L'errore da non fare
Non ridurre la cottura del ragù. Molti accelerano i tempi con fuoco alto, ottenendo un sugo liquido dove la carne rimane in pezzi duri. La cottura lenta è fondamentale: permette al collagene della carne di trasformarsi in gelatina, al grasso di emulsionarsi e ai sapori di concentrarsi. Tre ore sono il minimo; se hai tempo, anche quattro migliorano il risultato.
I nostri consigli
- Il ragù di cinghiale si conserva in frigorifero fino a 4 giorni in contenitore ermetico, oppure in freezer per 2 mesi. Scongela in frigorifero la sera prima e riscalda a fuoco dolce aggiungendo un goccio d'acqua.
- Se non trovi carne di cinghiale, la stessa ricetta funziona con carne di lepre, cervo o anche con un misto di carne di maiale e vitello con l'aggiunta di 1 cucchiaio di cacao amaro in polvere, che sostituisce la profondità della selvaggina.
- I bucatini rimangono più al dente di altre paste lunghe; se preferisci una consistenza più morbida, accorcia i tempi di cottura di 30 secondi rispetto al pacchetto.
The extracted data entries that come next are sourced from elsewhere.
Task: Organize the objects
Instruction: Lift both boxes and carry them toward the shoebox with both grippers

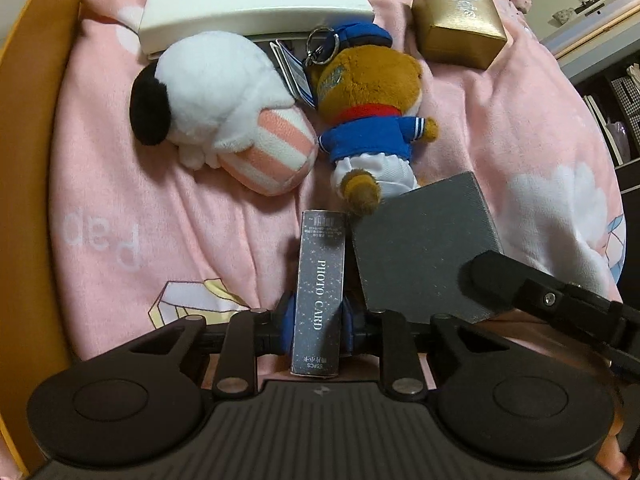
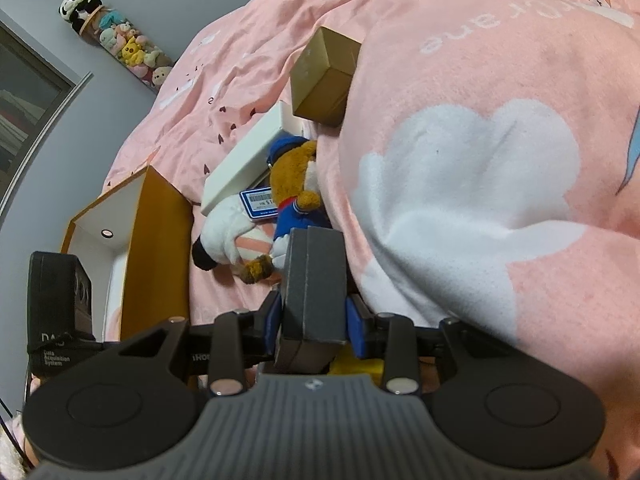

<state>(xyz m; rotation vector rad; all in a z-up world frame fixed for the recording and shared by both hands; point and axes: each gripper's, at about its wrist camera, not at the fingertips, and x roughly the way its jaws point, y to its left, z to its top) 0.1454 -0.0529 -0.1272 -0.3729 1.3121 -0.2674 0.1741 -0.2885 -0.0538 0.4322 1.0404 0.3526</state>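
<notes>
Objects lie strewn on a pink quilt point(image 1: 120, 168) printed with white clouds and partly legible white lettering. By size: a long white box point(image 1: 256, 4) at the top; a white dog plush point(image 1: 208, 92) with a black ear and pink stripes just below it; a brown bear keychain plush point(image 1: 372, 112) in a blue sailor top, carrying a blue barcode tag point(image 2: 258, 202); a gold box point(image 1: 458, 26) with unreadable print. The right tongs point(image 2: 314, 320) clamp a grey box point(image 2: 314, 284). The left tongs point(image 1: 316, 320) pinch a slim dark box point(image 1: 320, 292) reading "PHOTO CARD".
</notes>
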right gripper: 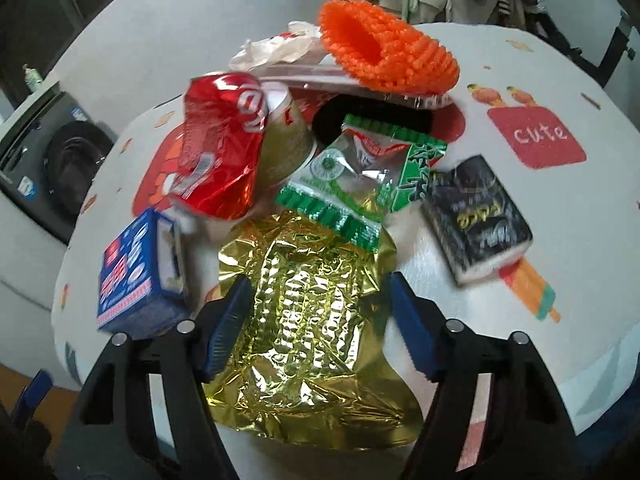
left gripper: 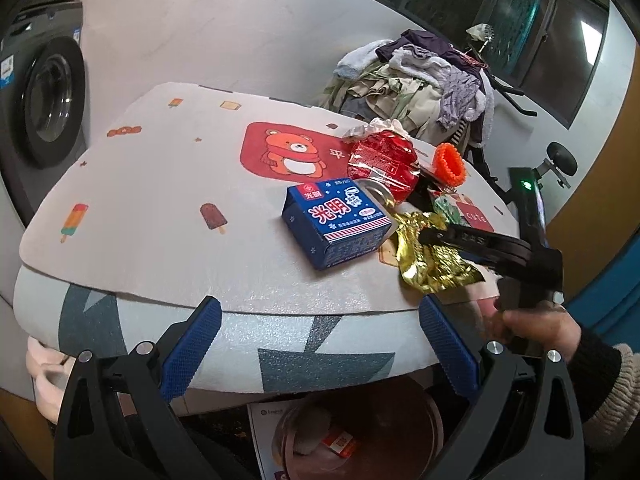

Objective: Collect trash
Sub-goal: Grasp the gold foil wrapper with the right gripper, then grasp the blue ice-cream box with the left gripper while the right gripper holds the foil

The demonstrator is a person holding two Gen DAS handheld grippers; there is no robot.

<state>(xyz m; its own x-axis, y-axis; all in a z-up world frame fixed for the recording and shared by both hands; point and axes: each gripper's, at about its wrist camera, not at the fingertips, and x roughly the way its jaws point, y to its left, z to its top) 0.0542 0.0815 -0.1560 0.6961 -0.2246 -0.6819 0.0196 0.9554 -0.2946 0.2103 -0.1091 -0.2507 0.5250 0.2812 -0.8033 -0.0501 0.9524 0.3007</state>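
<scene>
A crumpled gold foil wrapper (right gripper: 308, 332) lies near the table's edge, between the open fingers of my right gripper (right gripper: 320, 324); the pads flank it and contact is unclear. It also shows in the left wrist view (left gripper: 432, 256), with the right gripper (left gripper: 440, 236) over it. Beyond lie a green snack packet (right gripper: 360, 176), a crushed red cup wrapper (right gripper: 220, 140), a blue carton (right gripper: 132, 276) and a black packet (right gripper: 476, 216). My left gripper (left gripper: 320, 344) is open and empty at the table's front edge, short of the blue carton (left gripper: 336, 224).
An orange brush (right gripper: 384, 56) lies on a clear tray behind the trash. A brown bin (left gripper: 360, 432) stands on the floor under the table edge (left gripper: 240, 332). A washing machine (left gripper: 44, 100) is at left and a clothes pile (left gripper: 416, 84) behind.
</scene>
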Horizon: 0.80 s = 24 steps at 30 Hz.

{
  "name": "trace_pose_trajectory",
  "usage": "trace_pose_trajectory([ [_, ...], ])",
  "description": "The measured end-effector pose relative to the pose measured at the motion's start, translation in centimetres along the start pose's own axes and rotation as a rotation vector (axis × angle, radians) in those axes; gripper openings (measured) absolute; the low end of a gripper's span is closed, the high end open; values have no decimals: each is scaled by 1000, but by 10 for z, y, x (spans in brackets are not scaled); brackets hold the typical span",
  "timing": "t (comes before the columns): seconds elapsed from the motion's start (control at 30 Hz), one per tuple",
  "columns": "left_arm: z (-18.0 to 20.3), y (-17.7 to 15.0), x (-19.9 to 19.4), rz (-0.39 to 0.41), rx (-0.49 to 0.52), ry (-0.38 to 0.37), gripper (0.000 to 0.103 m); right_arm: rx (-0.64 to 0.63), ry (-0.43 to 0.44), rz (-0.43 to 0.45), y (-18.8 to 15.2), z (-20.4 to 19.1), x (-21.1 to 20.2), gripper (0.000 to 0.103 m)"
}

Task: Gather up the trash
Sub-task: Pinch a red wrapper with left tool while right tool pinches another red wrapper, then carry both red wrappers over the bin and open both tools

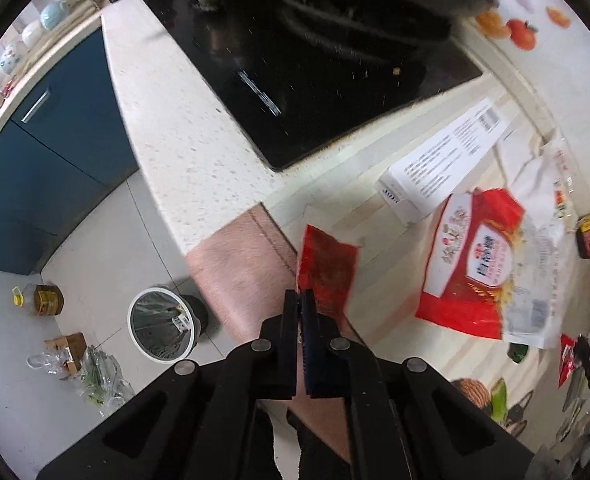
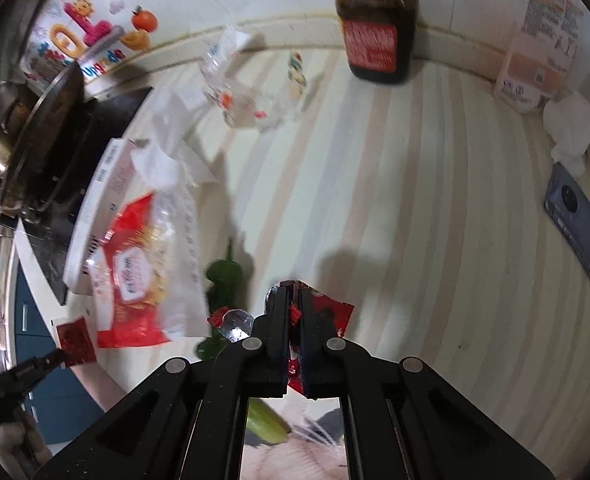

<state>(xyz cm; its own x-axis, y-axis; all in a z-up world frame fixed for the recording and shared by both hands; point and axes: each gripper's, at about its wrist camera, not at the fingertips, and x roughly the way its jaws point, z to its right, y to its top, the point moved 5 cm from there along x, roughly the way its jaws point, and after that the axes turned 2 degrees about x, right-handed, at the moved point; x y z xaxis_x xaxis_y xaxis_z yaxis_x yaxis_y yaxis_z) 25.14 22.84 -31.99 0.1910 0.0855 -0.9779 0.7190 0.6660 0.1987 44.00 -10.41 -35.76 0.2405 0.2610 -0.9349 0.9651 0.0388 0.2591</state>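
Left gripper point(image 1: 301, 294): jaws closed on the lower edge of a small red sachet point(image 1: 326, 268). The sachet stands up beyond the jaw tips, over the near edge of the worktop point(image 1: 175, 128). Beyond the jaws and to their right lie a large red-and-white food bag point(image 1: 483, 264) and a white printed box point(image 1: 443, 160), the box partly under the bag. A black hob point(image 1: 315, 80) is set into the worktop well beyond the jaws. Below and to the left of the jaws, on the floor, stands a lined waste bin point(image 1: 163, 324) with some packaging already in it.

Right gripper point(image 2: 294, 294): jaws closed on a crumpled red wrapper point(image 2: 333, 312), which sticks out to the right of the tips and shows again between the fingers lower down. Just left of the jaws lies a scrap of clear film with a red edge point(image 2: 235, 322); whether it belongs to the gripped wrapper cannot be told, the view being blurred. A dark green piece point(image 2: 225, 280) lies left of the jaws, possibly a vegetable. Well beyond the jaws stands a brown bottle with a red label point(image 2: 375, 28); to the far right lies a phone point(image 2: 579, 220).
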Motion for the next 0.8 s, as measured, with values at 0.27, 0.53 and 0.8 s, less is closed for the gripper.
trace_pose_trajectory([
  [0.27, -53, -4, -52, 103, -61, -30, 0, -106, 100, 63, -2, -76, -46, 3],
  [0.53, -153, -25, -73, 163, -177, -39, 0, -313, 239, 8, -70, -214, -57, 3],
  [0.8, -281, -89, -16, 71, -344, 4, 0, -542, 311, -158, -206, -337, 14, 3],
])
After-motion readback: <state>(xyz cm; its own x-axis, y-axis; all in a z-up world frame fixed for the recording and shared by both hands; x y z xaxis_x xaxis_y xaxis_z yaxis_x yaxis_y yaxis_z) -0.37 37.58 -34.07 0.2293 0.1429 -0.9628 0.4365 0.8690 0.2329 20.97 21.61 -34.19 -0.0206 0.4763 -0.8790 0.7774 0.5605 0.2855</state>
- Servi sempre il piatto con un piccolo bicchiere di vino rosso della stessa qualità usata per il ragù: il tannino del vino armonizza i sapori della carne.
Quando prepararla
Il ragù di cinghiale è ideale da autunno fino a marzo, quando la stagione venatoria garantisce carne fresca e il clima freddo richiede piatti sostanziosi. È perfetto per cene in famiglia o per ospitare amici nei weekend: la preparazione lunga non impone fretta, e il piatto rimane facilmente riscaldabile. Evita i mesi estivi, quando il caldo rende poco piacevole uno stufato così corposo.
Domande frequenti
- Posso usare ragù già pronto congelato? Tecnicamente sì, ma la qualità sarà inferiore. Il ragù fatto in casa sviluppa profondità solo dalla cottura lenta. Se non hai tempo, scegli almeno un ragù di qualità da macelleria, non industriale.
- La carne di cinghiale è difficile da digerire? No, se cotta correttamente. La cottura lunga ammorbidisce le fibre muscolari, rendendo la carne più digeribile. Evita solo di mangiarla a tarda sera se hai sensibilità gastriche.
- Che differenza c'è tra bucatini e spaghetti per questo ragù? I bucatini hanno un buco centrale che trattiene meglio il sugo; gli spaghetti lo lasciano scivolare via. Se proprio preferisci gli spaghetti, cuocili 30 secondi in meno per mantenerli più rigidi.
- Devo usare olio extravergine o va bene olio normale? Per la rosolatura va bene olio normale; quello extravergine aggiungilo solo alla fine se desideri una nota fruttata. L'olio costoso cucinato a lungo perde qualità.